- [What is being asked]
Give back an exact copy of the lines below, from the first through the line with "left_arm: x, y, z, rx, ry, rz"; please stop there.
------------------------------------
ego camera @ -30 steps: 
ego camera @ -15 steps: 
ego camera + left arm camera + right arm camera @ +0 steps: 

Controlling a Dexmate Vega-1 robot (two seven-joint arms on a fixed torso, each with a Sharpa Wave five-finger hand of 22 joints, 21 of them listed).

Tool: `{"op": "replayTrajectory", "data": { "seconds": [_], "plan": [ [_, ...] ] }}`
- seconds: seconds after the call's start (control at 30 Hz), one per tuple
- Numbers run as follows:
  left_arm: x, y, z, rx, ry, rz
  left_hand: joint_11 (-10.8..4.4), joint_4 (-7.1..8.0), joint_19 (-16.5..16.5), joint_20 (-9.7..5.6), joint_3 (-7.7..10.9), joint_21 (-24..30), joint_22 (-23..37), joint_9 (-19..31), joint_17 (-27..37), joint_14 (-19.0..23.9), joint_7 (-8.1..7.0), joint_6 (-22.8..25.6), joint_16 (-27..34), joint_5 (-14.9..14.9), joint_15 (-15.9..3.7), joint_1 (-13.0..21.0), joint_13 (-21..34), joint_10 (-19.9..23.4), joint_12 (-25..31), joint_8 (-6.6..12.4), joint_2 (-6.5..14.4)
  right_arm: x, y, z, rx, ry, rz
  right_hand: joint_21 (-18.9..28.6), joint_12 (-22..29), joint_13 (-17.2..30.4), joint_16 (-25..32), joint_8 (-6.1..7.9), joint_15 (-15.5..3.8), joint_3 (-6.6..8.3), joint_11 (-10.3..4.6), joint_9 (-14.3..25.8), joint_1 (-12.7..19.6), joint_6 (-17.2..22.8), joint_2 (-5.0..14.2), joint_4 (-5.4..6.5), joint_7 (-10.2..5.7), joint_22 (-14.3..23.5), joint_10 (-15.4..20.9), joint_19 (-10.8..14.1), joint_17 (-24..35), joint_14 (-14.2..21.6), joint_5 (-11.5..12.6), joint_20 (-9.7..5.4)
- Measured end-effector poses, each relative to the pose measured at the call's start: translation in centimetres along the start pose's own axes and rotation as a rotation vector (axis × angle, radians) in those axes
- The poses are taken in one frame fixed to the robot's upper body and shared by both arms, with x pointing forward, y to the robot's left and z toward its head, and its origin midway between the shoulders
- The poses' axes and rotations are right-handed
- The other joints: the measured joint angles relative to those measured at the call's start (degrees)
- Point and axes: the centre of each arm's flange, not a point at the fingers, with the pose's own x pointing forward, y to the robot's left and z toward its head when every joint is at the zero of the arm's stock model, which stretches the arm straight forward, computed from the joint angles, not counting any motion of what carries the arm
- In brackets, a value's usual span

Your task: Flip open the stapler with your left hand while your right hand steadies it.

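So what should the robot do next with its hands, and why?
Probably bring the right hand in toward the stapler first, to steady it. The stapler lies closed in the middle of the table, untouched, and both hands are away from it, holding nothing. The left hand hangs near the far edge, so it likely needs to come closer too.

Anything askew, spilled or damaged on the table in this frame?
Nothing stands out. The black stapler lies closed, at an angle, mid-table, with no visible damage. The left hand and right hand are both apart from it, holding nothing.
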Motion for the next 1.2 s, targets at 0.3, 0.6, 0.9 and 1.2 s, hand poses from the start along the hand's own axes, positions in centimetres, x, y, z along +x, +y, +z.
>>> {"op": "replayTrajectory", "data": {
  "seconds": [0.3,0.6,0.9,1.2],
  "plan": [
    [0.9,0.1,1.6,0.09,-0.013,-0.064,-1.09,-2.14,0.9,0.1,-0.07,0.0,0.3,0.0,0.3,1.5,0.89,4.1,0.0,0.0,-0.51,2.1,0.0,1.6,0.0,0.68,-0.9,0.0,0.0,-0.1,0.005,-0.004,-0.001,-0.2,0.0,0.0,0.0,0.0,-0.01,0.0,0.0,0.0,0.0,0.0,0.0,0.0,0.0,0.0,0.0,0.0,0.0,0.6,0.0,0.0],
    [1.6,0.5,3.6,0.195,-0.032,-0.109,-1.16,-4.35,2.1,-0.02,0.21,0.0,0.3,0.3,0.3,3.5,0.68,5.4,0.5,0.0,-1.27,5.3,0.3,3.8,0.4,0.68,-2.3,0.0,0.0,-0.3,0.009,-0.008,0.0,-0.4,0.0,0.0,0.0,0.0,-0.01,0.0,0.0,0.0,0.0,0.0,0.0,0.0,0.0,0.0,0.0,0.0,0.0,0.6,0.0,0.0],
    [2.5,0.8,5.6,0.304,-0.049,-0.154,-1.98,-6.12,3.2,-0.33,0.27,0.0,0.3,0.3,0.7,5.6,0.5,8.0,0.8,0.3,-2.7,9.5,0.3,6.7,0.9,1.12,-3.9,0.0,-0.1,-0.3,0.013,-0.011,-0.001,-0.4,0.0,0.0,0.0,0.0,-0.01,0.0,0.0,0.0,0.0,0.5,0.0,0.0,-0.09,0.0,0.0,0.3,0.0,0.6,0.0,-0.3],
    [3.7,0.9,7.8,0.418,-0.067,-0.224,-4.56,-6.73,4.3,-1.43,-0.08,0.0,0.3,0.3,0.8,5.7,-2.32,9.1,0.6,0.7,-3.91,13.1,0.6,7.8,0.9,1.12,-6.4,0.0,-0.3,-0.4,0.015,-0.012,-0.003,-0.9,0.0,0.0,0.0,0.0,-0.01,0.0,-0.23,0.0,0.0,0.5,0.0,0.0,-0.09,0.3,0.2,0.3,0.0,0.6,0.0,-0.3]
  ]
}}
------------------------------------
- [Exercise output]
ego camera @ -30 steps: 
ego camera @ -15 steps: 
ego camera + left arm camera + right arm camera @ +0 steps: 

Controlling a Dexmate Vega-1 robot (two seven-joint arms on a fixed torso, each with a Sharpa Wave five-finger hand of 22 joints, 21 of them listed).

Tool: `{"op": "replayTrajectory", "data": { "seconds": [_], "plan": [ [_, ...] ] }}`
- seconds: seconds after the call's start (control at 30 Hz), one per tuple
- Numbers run as follows:
  left_arm: x, y, z, rx, ry, rz

Nothing else belongs to this answer.